Abbiamo avuto l’onore di incontrare Susanne Bier alla Mostra del Cinema di Venezia, dove era presente in qualità di presidente della giuria della sezione Virtual Reality.
Quando le abbiamo chiesto dei cambiamenti che l’innovazione potrebbe portare all’industria, Susanne ha precisato che siamo ancora distanti dalla possibilità di un lungometraggio in VR, dal momento che le risorse da investire sarebbero enormi, tuttavia rimane un elemento che porta qualcosa di nuovo al Festival.
Oltre al suo ruolo a Venezia, non potevamo non parlare del fatto che fosse la prima regista donna a vincere un Premio Oscar, un Golden Globe e un Emmy per Miglior Regia. Susanne non ci va per il sottile quando le viene chiesto quale consiglio darebbe alle giovani registe, invitandole a “non farsi indebolire” e, se hanno una voce, di farla sentire.

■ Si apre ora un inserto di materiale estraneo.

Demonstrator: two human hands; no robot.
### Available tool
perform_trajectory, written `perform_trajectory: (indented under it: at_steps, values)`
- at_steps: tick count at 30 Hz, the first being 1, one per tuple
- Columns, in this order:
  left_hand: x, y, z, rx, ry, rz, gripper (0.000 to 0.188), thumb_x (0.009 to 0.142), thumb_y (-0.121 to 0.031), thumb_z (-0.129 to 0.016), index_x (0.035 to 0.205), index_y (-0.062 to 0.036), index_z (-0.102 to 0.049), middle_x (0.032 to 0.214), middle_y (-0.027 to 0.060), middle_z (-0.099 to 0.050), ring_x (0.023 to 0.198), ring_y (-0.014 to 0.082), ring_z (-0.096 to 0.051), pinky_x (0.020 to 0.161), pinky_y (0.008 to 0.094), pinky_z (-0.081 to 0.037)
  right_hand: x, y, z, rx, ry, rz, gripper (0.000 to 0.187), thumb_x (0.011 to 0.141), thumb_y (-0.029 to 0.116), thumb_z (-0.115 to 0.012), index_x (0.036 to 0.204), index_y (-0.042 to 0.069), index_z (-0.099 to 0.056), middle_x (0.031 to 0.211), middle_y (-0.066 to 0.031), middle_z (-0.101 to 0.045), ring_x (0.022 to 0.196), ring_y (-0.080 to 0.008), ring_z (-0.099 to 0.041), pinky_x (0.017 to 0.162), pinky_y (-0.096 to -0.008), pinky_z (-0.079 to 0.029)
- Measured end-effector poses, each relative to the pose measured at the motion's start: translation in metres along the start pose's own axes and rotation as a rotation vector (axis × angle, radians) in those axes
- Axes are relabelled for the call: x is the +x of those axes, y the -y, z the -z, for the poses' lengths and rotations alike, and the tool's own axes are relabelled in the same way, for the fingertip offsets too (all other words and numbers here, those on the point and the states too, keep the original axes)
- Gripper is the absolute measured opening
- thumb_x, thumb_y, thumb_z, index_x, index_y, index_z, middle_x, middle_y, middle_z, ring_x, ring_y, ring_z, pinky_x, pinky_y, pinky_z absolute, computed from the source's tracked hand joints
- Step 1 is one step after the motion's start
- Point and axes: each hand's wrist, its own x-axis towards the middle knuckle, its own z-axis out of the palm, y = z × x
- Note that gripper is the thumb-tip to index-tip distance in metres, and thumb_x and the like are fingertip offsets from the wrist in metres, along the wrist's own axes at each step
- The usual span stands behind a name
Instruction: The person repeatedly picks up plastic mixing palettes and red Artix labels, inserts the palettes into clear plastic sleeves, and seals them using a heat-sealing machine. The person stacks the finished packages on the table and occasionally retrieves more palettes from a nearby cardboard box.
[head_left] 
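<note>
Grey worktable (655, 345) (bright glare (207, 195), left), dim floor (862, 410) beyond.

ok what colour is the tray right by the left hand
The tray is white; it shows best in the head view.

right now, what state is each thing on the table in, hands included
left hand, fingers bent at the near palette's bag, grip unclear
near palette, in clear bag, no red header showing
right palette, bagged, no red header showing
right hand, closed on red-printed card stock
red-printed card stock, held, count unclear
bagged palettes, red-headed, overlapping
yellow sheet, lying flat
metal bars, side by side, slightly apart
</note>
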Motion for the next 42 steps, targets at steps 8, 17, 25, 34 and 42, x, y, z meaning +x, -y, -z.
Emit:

Riguardo il suo lavoro, a volte per lei il punto focale non è il genere o la storia in sè, ma quando la narrativa è intrigante, quanto i protagonisti sono capaci di catturare la sua completa attenzione. Venite con noi a conoscere questa regista dall’animo forte e scoprite di più sul suo ultimo progetto: “Bird Box”.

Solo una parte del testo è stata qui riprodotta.